Material for the task:
· · · · · · ·

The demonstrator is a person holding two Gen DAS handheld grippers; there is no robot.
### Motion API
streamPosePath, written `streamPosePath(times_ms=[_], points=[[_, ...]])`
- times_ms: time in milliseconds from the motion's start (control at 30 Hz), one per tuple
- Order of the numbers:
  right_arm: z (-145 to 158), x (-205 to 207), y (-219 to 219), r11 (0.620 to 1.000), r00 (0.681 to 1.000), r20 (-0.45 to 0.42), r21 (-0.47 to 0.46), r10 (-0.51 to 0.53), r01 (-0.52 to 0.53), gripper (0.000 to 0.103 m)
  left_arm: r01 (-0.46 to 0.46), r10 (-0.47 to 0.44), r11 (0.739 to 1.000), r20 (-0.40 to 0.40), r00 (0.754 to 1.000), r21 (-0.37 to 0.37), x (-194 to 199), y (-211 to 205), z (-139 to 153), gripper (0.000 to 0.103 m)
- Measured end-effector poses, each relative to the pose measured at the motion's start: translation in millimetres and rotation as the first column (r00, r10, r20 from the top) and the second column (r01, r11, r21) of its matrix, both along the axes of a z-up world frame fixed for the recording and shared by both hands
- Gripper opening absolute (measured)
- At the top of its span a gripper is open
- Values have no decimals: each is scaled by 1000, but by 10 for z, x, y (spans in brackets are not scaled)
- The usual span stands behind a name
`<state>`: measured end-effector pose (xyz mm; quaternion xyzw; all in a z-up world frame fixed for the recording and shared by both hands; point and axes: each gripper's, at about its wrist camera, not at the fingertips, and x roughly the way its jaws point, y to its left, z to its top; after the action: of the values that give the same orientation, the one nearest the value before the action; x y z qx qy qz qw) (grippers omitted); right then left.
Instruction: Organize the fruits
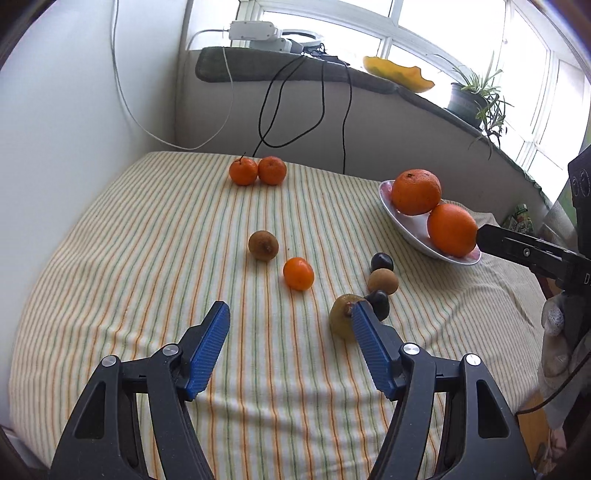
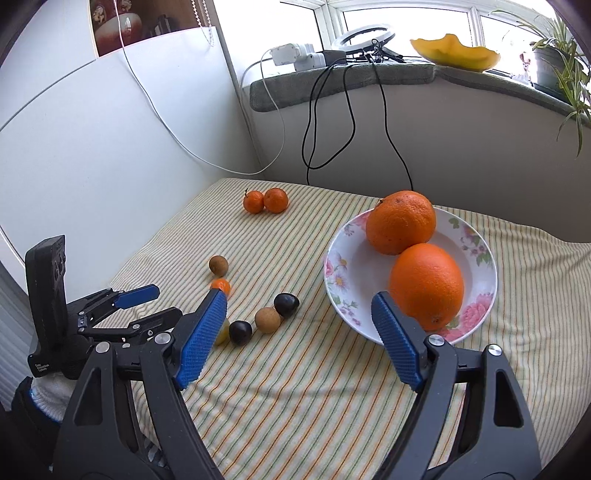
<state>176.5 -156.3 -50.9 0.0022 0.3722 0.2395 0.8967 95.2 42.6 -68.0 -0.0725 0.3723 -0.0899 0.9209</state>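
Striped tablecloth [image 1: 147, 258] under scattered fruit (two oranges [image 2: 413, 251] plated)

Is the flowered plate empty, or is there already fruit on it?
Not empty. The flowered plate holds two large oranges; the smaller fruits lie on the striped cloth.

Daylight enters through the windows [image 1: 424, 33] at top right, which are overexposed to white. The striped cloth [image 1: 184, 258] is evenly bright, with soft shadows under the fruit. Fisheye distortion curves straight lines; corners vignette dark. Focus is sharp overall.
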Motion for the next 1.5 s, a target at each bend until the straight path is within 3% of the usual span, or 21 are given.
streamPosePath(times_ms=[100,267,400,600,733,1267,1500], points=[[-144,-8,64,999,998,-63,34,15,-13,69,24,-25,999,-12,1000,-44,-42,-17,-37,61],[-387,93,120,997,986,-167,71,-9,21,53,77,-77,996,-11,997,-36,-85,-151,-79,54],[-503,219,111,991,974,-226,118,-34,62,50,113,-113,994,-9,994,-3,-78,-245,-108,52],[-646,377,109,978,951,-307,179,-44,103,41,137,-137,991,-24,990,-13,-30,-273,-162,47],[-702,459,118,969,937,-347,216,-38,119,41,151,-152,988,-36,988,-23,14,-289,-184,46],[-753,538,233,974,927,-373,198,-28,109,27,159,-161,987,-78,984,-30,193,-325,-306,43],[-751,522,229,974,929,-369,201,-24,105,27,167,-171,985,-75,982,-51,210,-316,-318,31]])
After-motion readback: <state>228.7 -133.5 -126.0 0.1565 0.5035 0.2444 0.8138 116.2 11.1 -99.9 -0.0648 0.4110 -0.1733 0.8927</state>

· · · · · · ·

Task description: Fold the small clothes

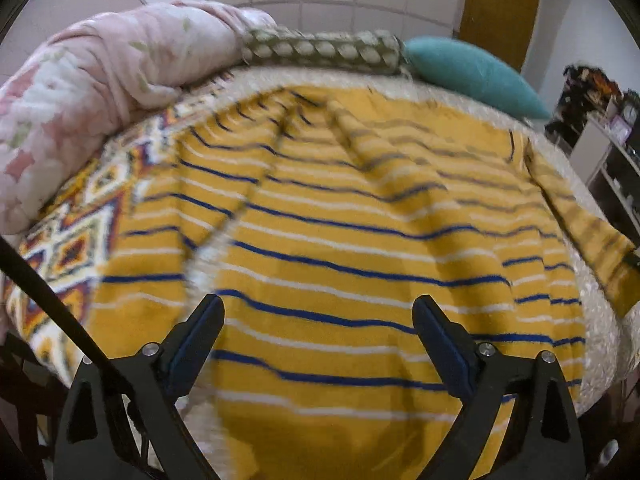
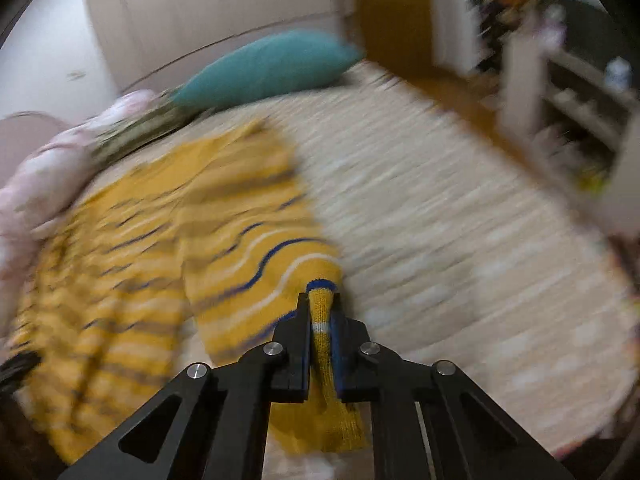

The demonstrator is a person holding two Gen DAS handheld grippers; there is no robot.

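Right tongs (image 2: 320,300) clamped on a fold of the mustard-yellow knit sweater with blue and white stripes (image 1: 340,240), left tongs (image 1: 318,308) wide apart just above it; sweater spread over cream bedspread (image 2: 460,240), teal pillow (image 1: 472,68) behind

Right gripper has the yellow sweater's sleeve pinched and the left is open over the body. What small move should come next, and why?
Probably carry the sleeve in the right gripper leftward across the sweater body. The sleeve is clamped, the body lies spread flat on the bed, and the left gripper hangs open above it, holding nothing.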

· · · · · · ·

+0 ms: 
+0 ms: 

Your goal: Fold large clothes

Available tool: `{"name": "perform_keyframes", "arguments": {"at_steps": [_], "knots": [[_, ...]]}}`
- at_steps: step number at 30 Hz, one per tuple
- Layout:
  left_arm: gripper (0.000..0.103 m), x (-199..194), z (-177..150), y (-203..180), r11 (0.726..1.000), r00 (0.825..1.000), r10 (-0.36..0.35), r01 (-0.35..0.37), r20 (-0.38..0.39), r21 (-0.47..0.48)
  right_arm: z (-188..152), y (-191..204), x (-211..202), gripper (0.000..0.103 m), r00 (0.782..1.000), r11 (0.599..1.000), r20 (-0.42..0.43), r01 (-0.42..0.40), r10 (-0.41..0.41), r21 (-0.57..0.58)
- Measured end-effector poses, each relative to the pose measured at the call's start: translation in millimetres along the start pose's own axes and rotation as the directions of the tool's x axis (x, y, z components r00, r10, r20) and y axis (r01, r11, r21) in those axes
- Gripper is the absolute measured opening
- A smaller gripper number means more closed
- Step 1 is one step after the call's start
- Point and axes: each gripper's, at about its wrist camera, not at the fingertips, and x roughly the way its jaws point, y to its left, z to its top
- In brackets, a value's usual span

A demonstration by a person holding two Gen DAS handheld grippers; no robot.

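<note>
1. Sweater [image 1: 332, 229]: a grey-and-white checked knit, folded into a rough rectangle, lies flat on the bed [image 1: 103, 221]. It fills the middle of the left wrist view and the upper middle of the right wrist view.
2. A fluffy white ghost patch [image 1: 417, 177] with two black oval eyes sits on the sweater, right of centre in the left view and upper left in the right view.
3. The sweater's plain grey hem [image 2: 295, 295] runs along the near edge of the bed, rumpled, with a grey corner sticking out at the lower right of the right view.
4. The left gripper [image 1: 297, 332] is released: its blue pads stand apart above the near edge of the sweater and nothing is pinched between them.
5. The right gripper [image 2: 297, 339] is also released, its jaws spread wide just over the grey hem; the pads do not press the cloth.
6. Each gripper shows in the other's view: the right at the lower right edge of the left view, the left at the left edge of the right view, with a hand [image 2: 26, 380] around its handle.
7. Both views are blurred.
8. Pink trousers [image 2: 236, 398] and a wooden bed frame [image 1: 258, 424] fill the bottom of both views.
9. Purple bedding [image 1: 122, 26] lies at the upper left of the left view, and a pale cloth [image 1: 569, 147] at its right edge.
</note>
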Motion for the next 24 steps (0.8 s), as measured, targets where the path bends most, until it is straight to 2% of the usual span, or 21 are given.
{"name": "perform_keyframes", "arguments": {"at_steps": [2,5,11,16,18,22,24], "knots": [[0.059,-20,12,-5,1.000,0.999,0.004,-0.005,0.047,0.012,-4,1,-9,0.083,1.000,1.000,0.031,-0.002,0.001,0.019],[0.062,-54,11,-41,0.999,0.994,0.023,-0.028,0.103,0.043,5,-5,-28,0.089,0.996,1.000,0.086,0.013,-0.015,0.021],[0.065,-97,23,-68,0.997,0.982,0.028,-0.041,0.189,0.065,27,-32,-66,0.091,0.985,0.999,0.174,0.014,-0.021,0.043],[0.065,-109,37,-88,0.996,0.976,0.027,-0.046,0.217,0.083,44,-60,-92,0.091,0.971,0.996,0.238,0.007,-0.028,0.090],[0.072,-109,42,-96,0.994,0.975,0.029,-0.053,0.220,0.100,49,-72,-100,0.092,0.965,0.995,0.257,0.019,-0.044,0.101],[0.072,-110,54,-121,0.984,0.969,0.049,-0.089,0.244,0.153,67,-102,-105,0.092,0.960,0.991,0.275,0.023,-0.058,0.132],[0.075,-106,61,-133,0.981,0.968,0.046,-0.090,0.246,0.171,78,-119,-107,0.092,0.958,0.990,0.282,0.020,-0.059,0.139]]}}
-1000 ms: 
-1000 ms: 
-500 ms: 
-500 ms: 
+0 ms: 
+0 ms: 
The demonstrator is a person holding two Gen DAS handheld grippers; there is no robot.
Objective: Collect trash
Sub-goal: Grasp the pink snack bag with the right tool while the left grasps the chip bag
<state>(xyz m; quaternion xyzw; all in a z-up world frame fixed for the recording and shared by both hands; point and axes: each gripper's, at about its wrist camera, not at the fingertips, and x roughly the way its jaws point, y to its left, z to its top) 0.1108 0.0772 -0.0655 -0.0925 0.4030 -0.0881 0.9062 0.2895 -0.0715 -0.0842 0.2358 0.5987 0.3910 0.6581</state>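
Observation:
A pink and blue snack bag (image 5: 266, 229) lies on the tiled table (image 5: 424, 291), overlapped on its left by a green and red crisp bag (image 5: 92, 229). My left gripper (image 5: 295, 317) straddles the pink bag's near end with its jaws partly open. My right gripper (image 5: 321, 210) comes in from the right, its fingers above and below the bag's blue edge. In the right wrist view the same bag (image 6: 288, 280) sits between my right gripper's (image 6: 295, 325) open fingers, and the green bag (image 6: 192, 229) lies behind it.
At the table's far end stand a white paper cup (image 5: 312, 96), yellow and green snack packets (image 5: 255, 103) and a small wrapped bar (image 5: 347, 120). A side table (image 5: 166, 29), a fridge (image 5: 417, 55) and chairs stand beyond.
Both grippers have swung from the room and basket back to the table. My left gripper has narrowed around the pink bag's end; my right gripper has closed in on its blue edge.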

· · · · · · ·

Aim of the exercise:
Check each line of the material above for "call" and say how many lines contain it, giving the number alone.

Answer section:
2